> **YOUR INSTRUCTIONS**
Start at the line with "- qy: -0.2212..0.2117" in the records below, stop at the line with "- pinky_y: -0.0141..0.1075", and return every line in that span exactly, the two end lines included.
§ §
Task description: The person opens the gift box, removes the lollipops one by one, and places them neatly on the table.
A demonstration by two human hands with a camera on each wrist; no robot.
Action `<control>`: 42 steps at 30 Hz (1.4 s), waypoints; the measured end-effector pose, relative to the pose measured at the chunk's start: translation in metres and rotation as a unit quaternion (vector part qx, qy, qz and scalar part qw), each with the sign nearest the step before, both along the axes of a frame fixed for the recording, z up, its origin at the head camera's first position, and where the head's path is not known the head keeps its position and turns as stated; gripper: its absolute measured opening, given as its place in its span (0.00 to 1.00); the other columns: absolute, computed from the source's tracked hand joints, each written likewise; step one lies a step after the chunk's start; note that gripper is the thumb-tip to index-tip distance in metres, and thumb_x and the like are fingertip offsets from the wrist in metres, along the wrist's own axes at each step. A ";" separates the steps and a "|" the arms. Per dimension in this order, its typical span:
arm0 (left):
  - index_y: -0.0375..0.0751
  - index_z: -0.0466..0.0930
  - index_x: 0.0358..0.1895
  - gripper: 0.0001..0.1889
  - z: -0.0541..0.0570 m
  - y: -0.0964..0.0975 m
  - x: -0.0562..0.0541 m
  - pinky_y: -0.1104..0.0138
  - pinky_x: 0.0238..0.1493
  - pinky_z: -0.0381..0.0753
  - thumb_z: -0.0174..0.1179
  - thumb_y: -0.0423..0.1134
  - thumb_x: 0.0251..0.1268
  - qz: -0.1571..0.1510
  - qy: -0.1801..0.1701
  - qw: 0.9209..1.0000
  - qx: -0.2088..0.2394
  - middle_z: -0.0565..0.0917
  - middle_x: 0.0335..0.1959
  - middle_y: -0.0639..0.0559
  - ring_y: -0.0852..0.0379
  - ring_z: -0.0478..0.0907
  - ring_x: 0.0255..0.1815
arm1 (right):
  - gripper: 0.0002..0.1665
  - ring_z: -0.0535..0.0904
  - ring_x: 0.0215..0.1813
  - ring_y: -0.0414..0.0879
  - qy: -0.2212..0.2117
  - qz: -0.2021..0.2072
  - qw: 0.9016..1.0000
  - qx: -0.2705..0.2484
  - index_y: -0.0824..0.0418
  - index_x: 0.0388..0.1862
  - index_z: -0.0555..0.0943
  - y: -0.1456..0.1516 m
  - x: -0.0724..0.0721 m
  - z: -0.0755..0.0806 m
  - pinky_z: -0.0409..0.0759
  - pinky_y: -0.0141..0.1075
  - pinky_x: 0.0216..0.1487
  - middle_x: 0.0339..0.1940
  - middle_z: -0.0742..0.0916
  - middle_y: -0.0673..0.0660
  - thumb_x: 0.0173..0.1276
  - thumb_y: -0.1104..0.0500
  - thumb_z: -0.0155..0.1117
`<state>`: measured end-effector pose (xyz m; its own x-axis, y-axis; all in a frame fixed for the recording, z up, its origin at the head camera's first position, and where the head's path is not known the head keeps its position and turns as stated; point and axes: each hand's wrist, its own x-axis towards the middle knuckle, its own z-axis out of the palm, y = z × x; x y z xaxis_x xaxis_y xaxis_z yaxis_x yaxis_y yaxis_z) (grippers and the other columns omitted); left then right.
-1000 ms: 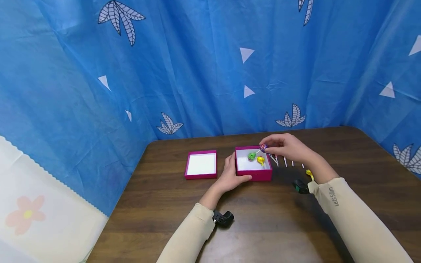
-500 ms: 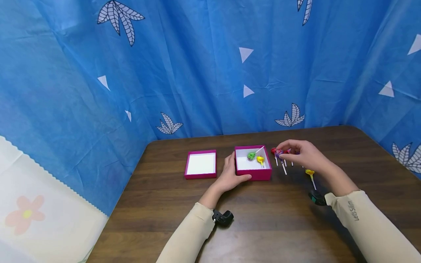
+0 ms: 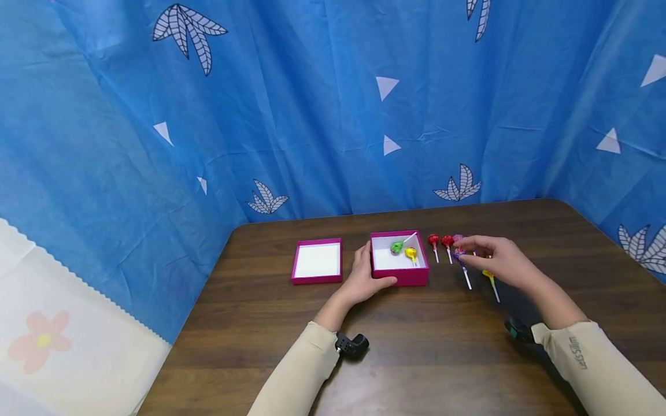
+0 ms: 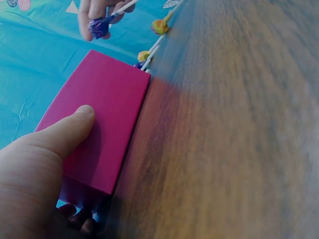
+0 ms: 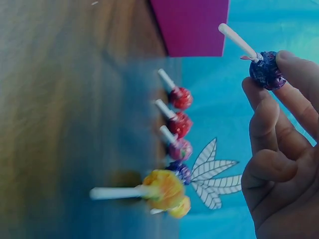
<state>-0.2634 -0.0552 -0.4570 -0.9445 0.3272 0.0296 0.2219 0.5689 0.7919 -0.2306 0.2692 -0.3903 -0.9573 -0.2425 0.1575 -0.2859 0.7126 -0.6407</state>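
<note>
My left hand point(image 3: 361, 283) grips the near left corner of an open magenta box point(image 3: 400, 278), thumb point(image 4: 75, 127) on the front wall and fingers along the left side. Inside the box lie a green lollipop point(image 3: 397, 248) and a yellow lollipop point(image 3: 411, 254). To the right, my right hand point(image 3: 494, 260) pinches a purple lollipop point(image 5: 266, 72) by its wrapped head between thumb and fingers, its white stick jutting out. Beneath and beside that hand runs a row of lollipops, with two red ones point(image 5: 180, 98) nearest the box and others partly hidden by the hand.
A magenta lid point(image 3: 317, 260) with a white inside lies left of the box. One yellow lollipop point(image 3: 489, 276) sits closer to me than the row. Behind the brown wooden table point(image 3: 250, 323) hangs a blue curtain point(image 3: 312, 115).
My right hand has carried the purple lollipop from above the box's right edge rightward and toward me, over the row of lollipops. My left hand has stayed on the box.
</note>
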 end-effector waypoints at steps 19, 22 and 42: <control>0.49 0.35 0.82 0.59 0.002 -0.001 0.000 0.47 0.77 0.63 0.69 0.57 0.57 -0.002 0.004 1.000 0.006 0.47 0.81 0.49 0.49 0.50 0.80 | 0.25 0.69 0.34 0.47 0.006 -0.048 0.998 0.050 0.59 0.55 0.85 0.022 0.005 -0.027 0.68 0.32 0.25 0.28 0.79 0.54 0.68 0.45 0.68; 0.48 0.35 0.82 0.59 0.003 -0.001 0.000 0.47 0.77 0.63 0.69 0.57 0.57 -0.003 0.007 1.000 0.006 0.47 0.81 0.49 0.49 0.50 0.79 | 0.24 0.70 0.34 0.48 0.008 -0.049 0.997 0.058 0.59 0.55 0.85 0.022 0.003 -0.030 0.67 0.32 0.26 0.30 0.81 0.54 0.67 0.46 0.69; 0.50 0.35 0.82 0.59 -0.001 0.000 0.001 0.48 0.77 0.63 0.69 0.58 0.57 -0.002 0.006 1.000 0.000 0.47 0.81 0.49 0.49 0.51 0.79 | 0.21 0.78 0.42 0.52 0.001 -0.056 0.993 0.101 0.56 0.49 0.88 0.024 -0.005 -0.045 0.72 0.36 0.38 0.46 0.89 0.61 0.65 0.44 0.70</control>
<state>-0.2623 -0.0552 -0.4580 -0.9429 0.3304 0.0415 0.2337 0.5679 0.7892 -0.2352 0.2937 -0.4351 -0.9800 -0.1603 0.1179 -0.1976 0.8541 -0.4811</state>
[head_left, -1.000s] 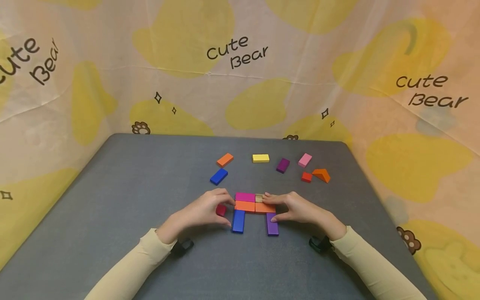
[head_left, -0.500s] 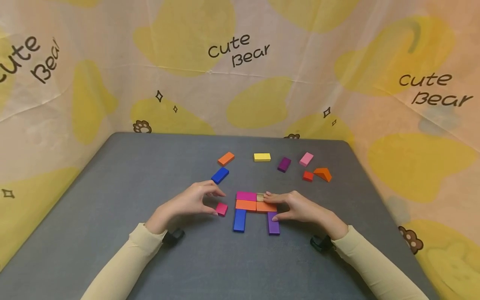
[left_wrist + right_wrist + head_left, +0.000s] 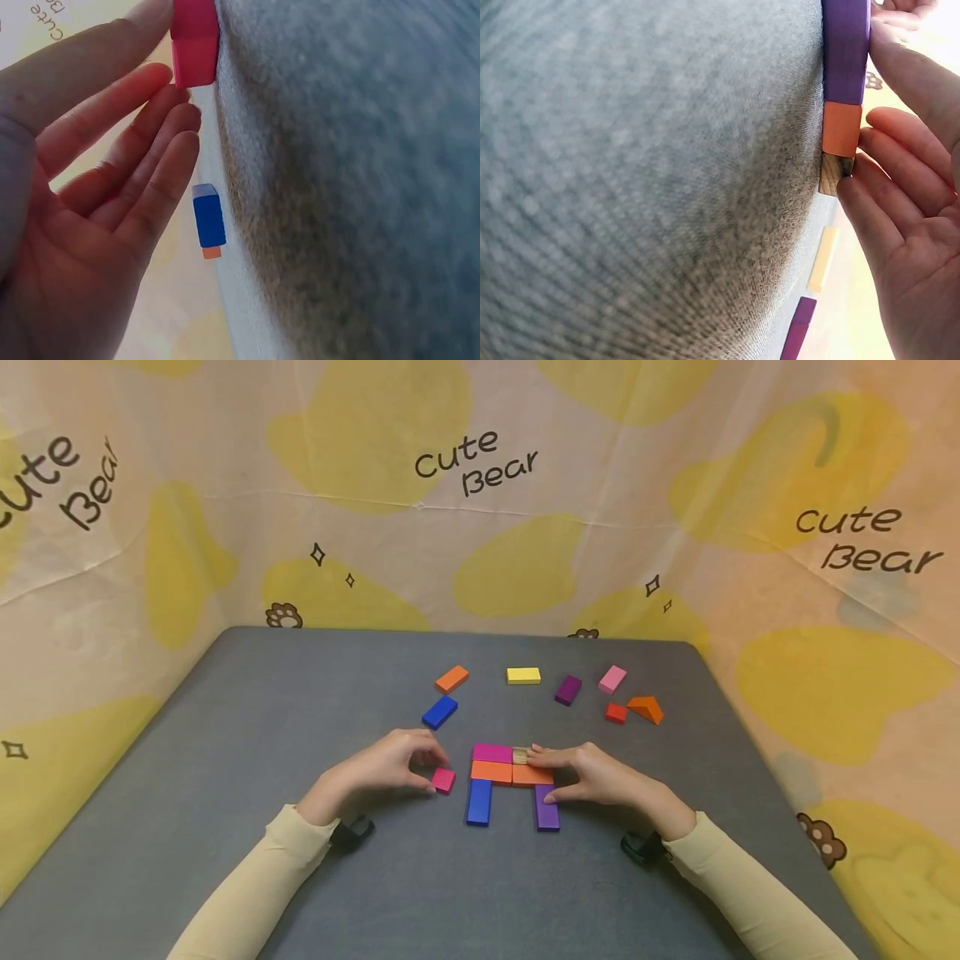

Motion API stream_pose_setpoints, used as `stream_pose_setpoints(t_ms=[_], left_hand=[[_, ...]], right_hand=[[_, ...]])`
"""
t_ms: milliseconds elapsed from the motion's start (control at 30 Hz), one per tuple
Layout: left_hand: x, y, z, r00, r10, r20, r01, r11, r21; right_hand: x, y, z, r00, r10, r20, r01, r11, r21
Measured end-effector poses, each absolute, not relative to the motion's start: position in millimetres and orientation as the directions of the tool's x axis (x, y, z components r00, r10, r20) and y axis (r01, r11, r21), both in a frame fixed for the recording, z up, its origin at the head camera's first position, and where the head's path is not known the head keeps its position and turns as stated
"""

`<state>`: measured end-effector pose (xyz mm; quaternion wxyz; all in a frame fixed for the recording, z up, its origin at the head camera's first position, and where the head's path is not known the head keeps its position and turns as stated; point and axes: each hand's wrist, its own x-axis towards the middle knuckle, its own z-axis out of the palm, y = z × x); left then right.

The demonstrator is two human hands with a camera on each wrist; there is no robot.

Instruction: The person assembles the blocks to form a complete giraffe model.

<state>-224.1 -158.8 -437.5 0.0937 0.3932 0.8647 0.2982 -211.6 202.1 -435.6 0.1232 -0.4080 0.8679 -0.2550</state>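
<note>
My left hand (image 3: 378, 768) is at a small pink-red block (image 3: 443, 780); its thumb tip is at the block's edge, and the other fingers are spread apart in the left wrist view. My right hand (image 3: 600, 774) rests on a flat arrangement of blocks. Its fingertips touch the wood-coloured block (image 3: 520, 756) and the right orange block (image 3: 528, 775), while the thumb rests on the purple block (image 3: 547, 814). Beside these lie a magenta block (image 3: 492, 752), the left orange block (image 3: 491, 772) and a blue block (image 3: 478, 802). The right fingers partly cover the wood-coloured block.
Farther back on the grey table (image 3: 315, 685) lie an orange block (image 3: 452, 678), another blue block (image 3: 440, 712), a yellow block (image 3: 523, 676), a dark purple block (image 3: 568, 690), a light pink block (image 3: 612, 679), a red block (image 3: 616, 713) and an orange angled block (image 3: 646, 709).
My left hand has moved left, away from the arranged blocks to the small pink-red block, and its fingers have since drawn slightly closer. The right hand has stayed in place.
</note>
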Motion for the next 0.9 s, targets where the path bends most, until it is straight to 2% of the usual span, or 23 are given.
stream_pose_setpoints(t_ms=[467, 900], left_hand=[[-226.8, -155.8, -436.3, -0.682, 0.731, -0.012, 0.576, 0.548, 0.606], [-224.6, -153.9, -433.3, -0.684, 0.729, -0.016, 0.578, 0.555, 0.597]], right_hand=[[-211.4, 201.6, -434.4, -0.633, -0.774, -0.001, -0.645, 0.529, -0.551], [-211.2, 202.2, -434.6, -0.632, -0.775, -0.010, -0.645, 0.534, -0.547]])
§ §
> **REPLY**
  - qy: -0.2212..0.2117
  - qz: -0.2021..0.2072
  - qw: 0.9016..1.0000
  - qx: -0.2705..0.2484
  - index_y: -0.0824..0.0418
  - index_x: 0.0388..0.1862
  - index_z: -0.0555..0.0943
  - y: -0.1456..0.1516 m
  - x: -0.0724..0.0721 m
  - z: -0.0755..0.0806 m
  - pinky_z: -0.0409..0.0759
  - pinky_y: -0.0141..0.1075

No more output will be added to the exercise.